La faute aux partis !



A Oran, les députés sortants n'assurent pas de permanence et n'ont pas de bureau. Ils estiment que le tort revient à leurs formations politiques de parrainage. «C'était au RND de nous réserver des bureaux dans les locaux du bureau de wilaya pour assurer cette permanence.
La location d'un bureau au centre-ville est hors de prix et c'était au parti de faire l'effort de nous affecter des bureaux dans le bureau de wilaya qui restait constamment fermé.

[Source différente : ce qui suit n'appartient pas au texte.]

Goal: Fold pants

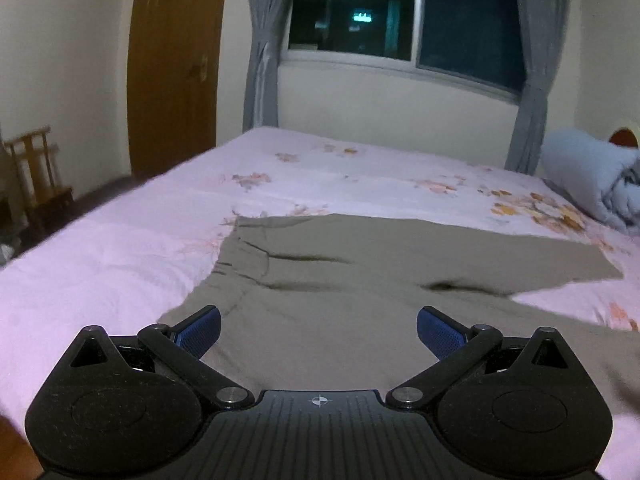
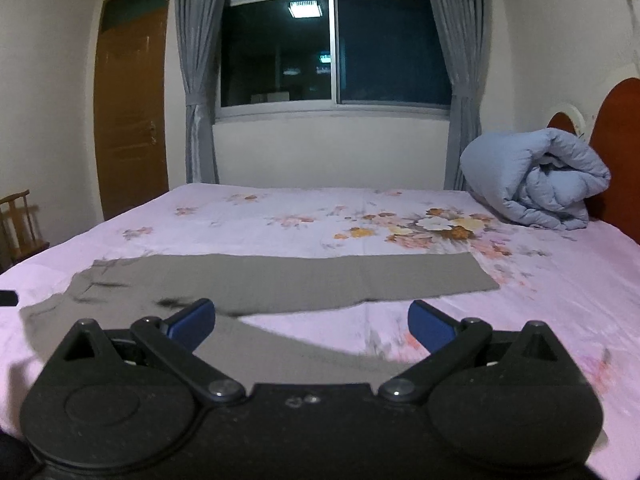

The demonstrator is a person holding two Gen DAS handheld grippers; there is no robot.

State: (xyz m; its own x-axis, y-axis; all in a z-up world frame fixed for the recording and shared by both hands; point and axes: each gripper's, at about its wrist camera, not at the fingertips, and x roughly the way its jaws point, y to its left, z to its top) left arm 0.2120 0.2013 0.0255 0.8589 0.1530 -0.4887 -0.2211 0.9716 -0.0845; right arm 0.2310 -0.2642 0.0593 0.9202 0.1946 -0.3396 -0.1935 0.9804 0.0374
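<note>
Grey-olive pants (image 1: 360, 264) lie spread flat on the pink floral bed sheet (image 1: 100, 280), waist to the left, legs running to the right. In the right wrist view the pants (image 2: 320, 280) show one leg stretched far right and the other leg nearer, under the gripper. My left gripper (image 1: 319, 328) is open and empty, hovering over the waist and hip part. My right gripper (image 2: 312, 322) is open and empty, hovering over the near leg's edge and the sheet.
A rolled blue quilt (image 2: 536, 180) lies at the bed's right end by a red-brown headboard (image 2: 618, 148). A window with grey curtains (image 2: 332, 48) is behind the bed. A brown door (image 1: 172, 68) and a wooden chair (image 1: 36, 176) stand at the left.
</note>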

Il n'est ouvert qu'à l'occasion de réunions ou d'activités exceptionnelles du parti», dira un député sortant.
Même son de cloche chez les députés sortants du FLN. Ces derniers estiment que les tiraillements vécus par leur formation politique à Oran sont à l'origine de cette situation. «Le parti a vécu une période de turbulences en raison de divergences entre deux ailes qui se disputaient le contrôle de la mouhafadha.
On ne pouvait pas se permettre d'ouvrir des permanences au moment où l'accès même à la mouhafadha nous était interdit», fera remarquer un député sortant. Plusieurs citoyens que nous avons rencontrés dans le cadre de cet article ont dénoncé cet état de fait tout en rejetant la responsabilité sur les députés.
«Au cours de ces deux dernières années, la wilaya d'Oran a connu des périodes de troubles en raison des opérations de relogement. Au cours des événements de janvier 2011, aucun député n'est descendu dans la rue pour discuter avec les jeunes manifestants. Ils se sont terrés chez eux.
Certains même ont opté de se réfugier dans leurs luxueuses villas et et autres appartements cossus à Alger», feront remarquer des jeunes qui se sont étonnés d'apprendre que les députés sont tenus d'ouvrir des permanences durant leur mandat.
Une exception qui confirme la règle
Et il semblerait, selon de nombreux échos, que le seul député ayant rempli cette obligation légale est un élu FLN de la wilaya de Tlemcen. Ce dernier avait ouvert un bureau au niveau de la place centrale de la ville à l'entrée duquel il avait apposé une plaque sur laquelle était portée sa qualité et les heures et les jours de réception. Quant à tous les autres, ils ont zappé, royalement leurs électeurs et leurs préoccupations.
«On espère bien voir les nouveaux pensionnaires de l'APN rester au contact avec les citoyens par le biais de permanences. Les pouvoirs publics doivent être intransigeants car il y va de la crédibilité des instances élues aussi bien nationales que locales», affirment des citoyens.